Monday, July 13, 2015

Daily Mass: Not Just for Retirement

Welcome to my new blog. You can see a brief introduction to the focus of my blog here.

The only time I remember attending daily Mass, aside from church camps when I was younger, was when I was in Mexico for summer with my husband and our daughters (4 and 1 at the time). I had just finished my second year teaching, and we split our time between an urban city where some of his family lived and a rural community where he grew up. The weeks we were in the rural area there was an especially sharp contrast to the rush of a school year and the overall climate was peaceful and slow.
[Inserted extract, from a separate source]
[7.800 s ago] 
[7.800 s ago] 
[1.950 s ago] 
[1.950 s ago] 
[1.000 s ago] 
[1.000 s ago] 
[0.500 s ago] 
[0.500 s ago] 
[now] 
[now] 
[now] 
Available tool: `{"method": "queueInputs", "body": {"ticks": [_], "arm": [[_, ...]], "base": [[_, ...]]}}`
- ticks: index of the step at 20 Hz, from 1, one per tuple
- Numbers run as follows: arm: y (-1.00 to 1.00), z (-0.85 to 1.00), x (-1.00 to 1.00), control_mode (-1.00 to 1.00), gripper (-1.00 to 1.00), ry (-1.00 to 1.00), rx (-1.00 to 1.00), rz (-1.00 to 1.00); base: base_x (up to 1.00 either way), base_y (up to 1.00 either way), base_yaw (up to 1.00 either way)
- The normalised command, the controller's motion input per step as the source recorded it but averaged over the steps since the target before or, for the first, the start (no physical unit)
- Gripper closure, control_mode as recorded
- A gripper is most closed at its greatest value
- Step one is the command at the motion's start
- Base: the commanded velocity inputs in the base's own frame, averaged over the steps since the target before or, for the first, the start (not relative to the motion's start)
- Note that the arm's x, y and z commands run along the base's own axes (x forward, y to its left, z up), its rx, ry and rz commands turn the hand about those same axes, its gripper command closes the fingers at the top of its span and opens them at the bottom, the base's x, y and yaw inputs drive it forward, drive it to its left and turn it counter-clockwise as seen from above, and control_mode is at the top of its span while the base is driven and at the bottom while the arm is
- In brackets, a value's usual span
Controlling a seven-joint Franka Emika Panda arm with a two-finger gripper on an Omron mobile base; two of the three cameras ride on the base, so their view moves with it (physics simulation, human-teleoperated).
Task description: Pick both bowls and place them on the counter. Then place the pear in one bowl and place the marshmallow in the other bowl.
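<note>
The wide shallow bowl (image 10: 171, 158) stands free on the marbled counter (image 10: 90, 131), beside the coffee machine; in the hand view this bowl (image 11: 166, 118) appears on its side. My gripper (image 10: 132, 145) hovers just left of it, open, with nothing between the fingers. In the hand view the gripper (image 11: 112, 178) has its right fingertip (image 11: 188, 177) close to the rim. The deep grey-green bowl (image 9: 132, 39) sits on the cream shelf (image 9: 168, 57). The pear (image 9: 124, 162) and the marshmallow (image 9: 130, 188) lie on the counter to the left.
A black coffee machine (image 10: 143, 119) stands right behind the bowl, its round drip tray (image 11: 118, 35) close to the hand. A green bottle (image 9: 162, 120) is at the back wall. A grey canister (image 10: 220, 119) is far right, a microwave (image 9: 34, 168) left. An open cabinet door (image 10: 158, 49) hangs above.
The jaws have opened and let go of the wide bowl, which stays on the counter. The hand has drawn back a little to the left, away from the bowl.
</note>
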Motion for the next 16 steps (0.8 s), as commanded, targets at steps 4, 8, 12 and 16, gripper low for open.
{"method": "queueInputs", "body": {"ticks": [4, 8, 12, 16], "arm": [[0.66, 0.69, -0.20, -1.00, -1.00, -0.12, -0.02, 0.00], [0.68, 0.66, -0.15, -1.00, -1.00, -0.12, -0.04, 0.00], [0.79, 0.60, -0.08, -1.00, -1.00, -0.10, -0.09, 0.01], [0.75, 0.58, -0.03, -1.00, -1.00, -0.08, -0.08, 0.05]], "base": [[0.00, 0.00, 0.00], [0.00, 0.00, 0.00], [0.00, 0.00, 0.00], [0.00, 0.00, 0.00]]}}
An opportunity for daily Mass quickly became part of the rhythms of my day, until we shifted back to the city and when I eventually boarded the plane to head back to Oregon and another school year.



Though I had fond memories of being able to attend daily Mass, it was not a part of my reality as a busy, working mom trying to keep all the balls in the air. Instead, I viewed it as something I would really like to do once I was retired.

This winter while on break, I planned on going to daily Mass for a few days when both my husband and I had days off. Then something happened (I think either my toddler or I was sick), and I only went once, rather than the multiple days I had envisioned. I longed for those retirement days when daily Mass could be a part of our regular routine, not just vacations.

Then a seed was planted when I was at a First Communion retreat with my daughter this spring. Our youth minister encouraged us to attend daily Mass if possible. Shortly after, I was talking to another mom at our church asking if she went and about the timing. I realized that while I couldn't consistently go for the rosary at 7:35, that I could work toward making it to Mass at 8 AM 1-3 times/week. It didn't have to be an all or nothing decision.

That was my goal, but it didn't work out in the first week. The timing of our morning routine was off, and I didn't want to walk in late. Instead, that first week, I reflected on what I needed to change in order to make it happen. I thought about when I needed to wake up (and conversely go to sleep), what I needed to cut out of the morning routine, when we absolutely had to leave the house. I also saw the person I had talked to the week before after Sunday Mass and she said to go even if I was a couple of minutes late.

By the second week, I was ready to implement what I learned the previous week. The biggest surprise for me was that because daily Mass is shorter than regular Mass, the change impacted my morning routine with the girls more than it impacted my work schedule. Previously, it was fairly common that I ended up dropping the girls off at the latest time I could, instead of the half an hour before when parents can start dropping off kids. Then I still needed to drop our youngest off at day care. When I shifted my schedule to consistently dropping off at the earlier frame of the buffer zone, I was able to make it to Mass and then get to work about when I had been arriving many mornings anyway.

Especially in the first week of actually going, it took some fine tuning. However, once I got started, in the next few weeks, instead of being a goal for 1-3 times of Daily Mass, I realized that it was turning into a personal non-negotiable, something at my core. Unless there was something out of the ordinary, such as a field trip or an 8 AM meeting, I was going to be there every day.

My current position as a teacher educator provides more flexibility in my schedule than when I was a classroom teacher. Going to daily Mass still would not be possible if I had my 7:30 AM contract start time; however, realizing it would work in my current position made me think about the importance of not putting up obstacles without evaluating what really is set in our current lives and where there is flexibility. This is especially the case when thinking through a core lens, considering whether obstacles are in place because of something that is not at the core (such as computer time in the morning).

This year is all about thinking about those shifts, those possibilities and the alignment between the life I am living and what I most care about.